WORK ITEM: Nothing before the line containing "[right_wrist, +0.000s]" belongs in the answer; quote that line and all lines after it through the end of the material, word for word.

DATA SHOWN:
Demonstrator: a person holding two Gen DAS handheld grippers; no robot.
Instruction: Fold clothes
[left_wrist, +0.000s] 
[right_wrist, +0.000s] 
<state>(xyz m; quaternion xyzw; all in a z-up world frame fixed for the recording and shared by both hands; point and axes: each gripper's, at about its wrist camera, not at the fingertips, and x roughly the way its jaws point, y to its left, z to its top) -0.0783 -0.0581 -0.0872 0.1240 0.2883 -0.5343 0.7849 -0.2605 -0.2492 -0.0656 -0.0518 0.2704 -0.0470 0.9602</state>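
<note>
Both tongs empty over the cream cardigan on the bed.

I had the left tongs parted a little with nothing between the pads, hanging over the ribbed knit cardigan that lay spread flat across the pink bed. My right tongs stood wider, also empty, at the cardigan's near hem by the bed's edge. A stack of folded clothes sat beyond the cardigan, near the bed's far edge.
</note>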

TASK RESULT:
[right_wrist, +0.000s] 
<state>(xyz m; quaternion xyzw; all in a z-up world frame fixed for the recording and shared by both hands; point and axes: each gripper's, at about its wrist camera, not at the fingertips, and x roughly the way its jaws point, y to its left, z to its top) -0.0783 -0.0581 -0.0872 0.1240 0.2883 -0.5343 0.7849 -0.2605 -0.2492 -0.0656 -0.0518 0.2704 -0.0470 0.9602</state>
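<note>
Both tongs empty over the cream cardigan on the bed.

I had the left tongs parted a little with nothing between the pads, hanging over the ribbed knit cardigan that lay spread flat across the pink bed. My right tongs stood wider, also empty, at the cardigan's near hem by the bed's edge. A stack of folded clothes sat beyond the cardigan, near the bed's far edge.
</note>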

The submitted answer is complete.